Karya Kiai Zubair menandai perkembangan studi Islam di Indonesia, khususnya dari kalangan Muslim tradisional pada tahun 1970-an, juga menjadi saksi atas semangat intelektual para kiai dan santri di Tingkir Kota Salatiga, Kabupaten Semarang, Kabupaten Boyolali dan sekitarnya. Ironisnya, Pondok Pesantren Jaka Tingkir yang didirikan dan dikelola Kiai Zubair yang dulu menjadi tempat aktivitas intelektual kiai dan santri kini tinggal kenangan.

Di atas lahan dua hektar lebih hanya puing-puing bangunan yang tersisa.
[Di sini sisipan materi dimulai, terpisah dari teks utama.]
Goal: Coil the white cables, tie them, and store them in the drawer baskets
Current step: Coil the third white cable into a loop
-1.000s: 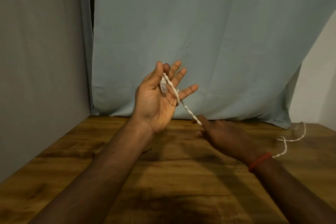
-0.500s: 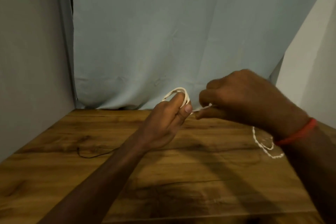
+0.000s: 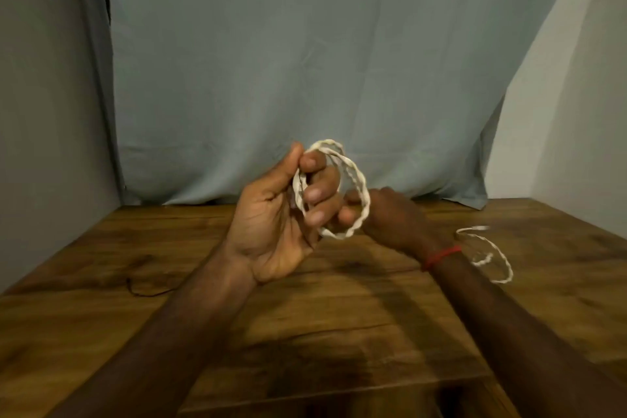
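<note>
One white twisted cable (image 3: pixel 363 192), two bare hands, one thin dark cord (image 3: pixel 149 292). The left hand (image 3: pixel 271 224) is raised palm-up above the brown wooden surface (image 3: pixel 339 332), its grip holding the cable: at least two loops circle the curled fingers, with the thumb pressed on top. The right hand (image 3: pixel 395 220) sits low just behind the coil, partly hidden by it, so I cannot tell its grip. A red thread band (image 3: pixel 441 255) rings that wrist. The cable's loose tail (image 3: pixel 508 270) curls beside the right forearm. A blue-grey curtain (image 3: pixel 305 61) hangs behind
</note>
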The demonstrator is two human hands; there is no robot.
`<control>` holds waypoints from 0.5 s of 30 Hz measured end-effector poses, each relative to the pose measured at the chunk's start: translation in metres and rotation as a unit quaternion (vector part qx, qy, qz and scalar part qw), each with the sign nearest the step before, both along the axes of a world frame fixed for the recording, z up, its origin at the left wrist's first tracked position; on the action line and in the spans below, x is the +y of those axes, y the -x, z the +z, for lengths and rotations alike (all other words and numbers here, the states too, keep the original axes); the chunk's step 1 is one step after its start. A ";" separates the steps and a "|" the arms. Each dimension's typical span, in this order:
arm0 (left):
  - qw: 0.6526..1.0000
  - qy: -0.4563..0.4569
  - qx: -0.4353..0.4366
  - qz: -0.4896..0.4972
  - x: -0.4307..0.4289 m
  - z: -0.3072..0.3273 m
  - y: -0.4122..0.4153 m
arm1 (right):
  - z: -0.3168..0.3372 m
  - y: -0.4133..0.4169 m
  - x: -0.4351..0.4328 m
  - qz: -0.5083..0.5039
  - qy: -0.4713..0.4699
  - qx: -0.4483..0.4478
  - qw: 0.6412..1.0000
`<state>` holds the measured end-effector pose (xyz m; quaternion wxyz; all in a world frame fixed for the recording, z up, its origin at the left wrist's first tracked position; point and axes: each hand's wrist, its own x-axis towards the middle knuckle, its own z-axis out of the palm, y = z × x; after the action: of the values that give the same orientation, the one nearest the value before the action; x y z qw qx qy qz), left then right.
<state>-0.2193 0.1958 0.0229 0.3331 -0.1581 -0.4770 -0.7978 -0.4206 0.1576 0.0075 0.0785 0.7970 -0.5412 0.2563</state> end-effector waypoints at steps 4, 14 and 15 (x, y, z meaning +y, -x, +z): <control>0.957 -0.017 0.018 0.290 -0.015 0.004 -0.001 | -0.034 -0.025 0.010 -0.050 0.047 0.153 0.986; 0.746 0.197 -0.075 0.631 -0.032 -0.025 -0.016 | -0.010 -0.041 0.075 0.120 0.182 0.286 0.933; 0.712 0.265 -0.097 0.643 -0.032 -0.034 -0.018 | 0.002 -0.040 0.079 0.123 0.205 0.276 0.931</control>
<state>-0.2012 0.1639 -0.0107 0.6617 0.1835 -0.6852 -0.2428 -0.3805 0.2368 0.0094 0.3541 0.8633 -0.3316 0.1391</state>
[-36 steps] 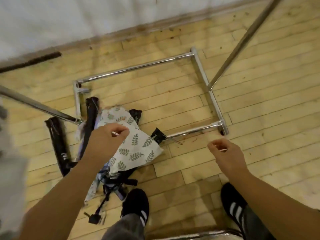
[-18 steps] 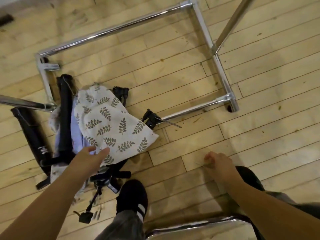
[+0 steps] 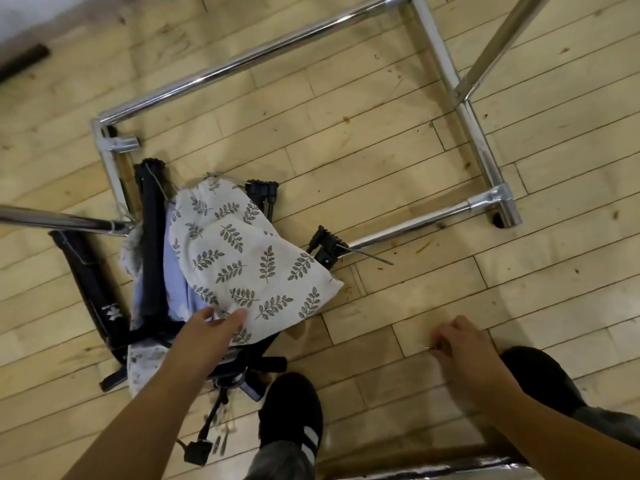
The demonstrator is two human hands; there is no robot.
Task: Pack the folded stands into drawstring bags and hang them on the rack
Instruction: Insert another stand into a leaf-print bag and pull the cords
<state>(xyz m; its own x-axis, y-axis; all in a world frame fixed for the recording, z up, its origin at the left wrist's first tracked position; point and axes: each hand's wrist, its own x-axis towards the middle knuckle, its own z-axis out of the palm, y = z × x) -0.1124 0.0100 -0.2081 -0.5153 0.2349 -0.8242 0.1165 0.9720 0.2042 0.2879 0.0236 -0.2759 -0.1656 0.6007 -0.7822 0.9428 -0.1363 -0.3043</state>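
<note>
A cream drawstring bag with a leaf print [image 3: 249, 258] lies on top of a heap on the wooden floor. Under it are a lilac bag [image 3: 173, 275] and several black folded stands; one stand [image 3: 150, 237] lies along the bag's left side and another [image 3: 88, 271] further left. Black stand feet [image 3: 327, 245] poke out on the right. My left hand [image 3: 211, 329] touches the leaf bag's near edge with its fingers nearly straight. My right hand [image 3: 457, 344] hovers low over the bare floor, fingers curled, pinching a small thin item.
The chrome rack base [image 3: 242, 60] frames the floor beyond the heap, with an upright pole [image 3: 498, 46] at the right and another pole [image 3: 52, 220] at the left. My black shoes [image 3: 291, 410] [image 3: 540, 375] stand close to the heap. A chrome bar [image 3: 450, 471] crosses the bottom edge.
I have bent down towards the floor. My left hand dropped from above the leaf bag to its near edge. My right hand lowered towards the floor, still curled.
</note>
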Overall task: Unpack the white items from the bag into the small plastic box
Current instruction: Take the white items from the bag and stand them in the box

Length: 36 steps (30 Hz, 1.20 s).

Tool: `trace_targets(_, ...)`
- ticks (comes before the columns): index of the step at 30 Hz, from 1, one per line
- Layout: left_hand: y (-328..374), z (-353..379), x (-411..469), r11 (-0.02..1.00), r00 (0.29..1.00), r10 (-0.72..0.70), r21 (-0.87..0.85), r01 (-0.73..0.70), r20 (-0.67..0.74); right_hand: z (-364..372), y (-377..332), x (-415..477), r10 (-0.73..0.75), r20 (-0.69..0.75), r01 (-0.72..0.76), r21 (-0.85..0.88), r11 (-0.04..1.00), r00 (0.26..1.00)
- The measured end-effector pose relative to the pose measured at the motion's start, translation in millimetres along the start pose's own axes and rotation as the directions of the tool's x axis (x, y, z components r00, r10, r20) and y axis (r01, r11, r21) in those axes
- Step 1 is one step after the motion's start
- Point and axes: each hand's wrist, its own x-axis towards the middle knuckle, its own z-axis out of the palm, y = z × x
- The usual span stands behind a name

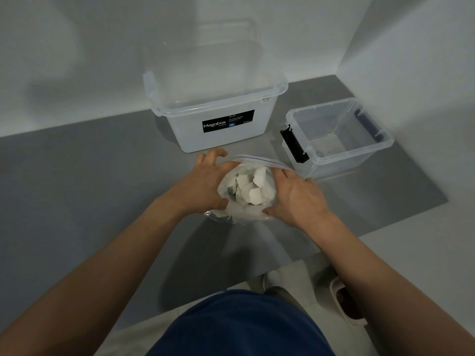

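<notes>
Head view: a person leans over a grey table (90, 188), both bare forearms stretched forward.
bag (246, 214): clear zip bag, upright on the table between the two hands, mouth open upward; it sits in front of the large box and just beside the small box's near left corner; whether it touches that box cannot be told.
white items (253, 187): a heap of white angular pieces, all inside the bag, visible through its mouth.
left hand (205, 183): grips the bag's left side, fingers curled round its far edge, thumb pressed low on the near side.
right hand (295, 199): holds the bag's right side, fingers laid along the rim, thumb tucked under at the front.
small box (341, 165): clear, lidless, right of the bag, with a black latch (294, 146) on its left end.
large box (218, 140): translucent, labelled Megabox, behind the bag.
slipper (345, 304): on the floor below the table edge.
</notes>
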Motion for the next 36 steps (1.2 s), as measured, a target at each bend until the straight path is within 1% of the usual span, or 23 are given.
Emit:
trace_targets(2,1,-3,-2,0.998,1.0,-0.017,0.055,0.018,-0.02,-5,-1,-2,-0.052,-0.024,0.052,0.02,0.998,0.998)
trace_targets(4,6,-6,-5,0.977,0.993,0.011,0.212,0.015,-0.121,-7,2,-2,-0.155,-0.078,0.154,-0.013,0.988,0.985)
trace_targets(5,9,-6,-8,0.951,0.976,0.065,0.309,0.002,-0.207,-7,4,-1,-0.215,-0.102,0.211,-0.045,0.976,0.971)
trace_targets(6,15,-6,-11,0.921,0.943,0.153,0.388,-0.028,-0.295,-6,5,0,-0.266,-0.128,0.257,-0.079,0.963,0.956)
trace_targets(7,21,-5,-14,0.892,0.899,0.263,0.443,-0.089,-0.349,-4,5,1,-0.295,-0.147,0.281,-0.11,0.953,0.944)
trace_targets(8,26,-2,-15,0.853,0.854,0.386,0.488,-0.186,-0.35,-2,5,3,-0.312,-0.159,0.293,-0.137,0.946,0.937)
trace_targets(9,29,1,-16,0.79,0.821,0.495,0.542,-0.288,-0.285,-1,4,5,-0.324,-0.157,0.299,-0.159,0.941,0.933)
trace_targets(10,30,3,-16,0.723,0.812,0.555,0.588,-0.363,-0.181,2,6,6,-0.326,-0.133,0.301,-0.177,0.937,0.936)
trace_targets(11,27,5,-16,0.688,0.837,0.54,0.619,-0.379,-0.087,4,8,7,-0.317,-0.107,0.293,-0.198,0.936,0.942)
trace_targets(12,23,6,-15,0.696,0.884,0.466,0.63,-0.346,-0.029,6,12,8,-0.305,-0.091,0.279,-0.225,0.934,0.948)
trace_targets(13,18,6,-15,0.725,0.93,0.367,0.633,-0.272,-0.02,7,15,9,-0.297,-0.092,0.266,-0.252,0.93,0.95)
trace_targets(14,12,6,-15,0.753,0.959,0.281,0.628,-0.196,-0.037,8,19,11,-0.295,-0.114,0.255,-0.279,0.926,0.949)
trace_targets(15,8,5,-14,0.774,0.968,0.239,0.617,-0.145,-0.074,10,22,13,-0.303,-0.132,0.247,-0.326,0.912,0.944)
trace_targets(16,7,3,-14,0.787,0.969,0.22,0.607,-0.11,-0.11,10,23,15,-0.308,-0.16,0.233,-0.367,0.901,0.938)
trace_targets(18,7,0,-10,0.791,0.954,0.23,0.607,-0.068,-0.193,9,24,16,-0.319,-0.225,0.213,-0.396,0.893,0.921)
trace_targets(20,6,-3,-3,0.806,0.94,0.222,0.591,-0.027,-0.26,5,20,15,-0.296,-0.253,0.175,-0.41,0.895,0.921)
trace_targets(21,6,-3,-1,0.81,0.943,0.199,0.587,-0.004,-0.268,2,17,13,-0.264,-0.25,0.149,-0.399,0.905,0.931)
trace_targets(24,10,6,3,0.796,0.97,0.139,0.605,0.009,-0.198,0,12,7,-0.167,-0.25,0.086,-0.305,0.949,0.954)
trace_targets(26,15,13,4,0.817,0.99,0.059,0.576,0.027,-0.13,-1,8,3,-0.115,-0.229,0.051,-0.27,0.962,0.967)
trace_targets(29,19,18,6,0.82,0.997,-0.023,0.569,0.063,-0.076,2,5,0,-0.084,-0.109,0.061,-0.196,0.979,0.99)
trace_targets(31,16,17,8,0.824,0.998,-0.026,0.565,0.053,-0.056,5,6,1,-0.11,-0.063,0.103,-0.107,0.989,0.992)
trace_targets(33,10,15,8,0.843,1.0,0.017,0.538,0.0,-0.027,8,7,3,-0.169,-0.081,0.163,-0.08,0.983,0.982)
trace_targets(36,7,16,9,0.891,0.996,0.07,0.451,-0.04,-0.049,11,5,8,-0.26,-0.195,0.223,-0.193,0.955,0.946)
Kiai Zubair wafat dalam usianya yang ke 82 tahun, tepatnya pada 19 September 1990 dan dimakamkan di belakang Masjid Besar Al-‘Atiiq Kauman Kota Salatiga. Nama besarnya seakan-akan ikut terkubur lantaran pilihan politiknya yang dulu berseberangan dengan mayoritas kiai dan santri. Tapi, melalui karya-karyanya yang belakangan terus ditemukan, sejarah kebesaran dan pengabdiannya kepada ilmu, pendidikan dan masyarakat secara luas kembali menyala.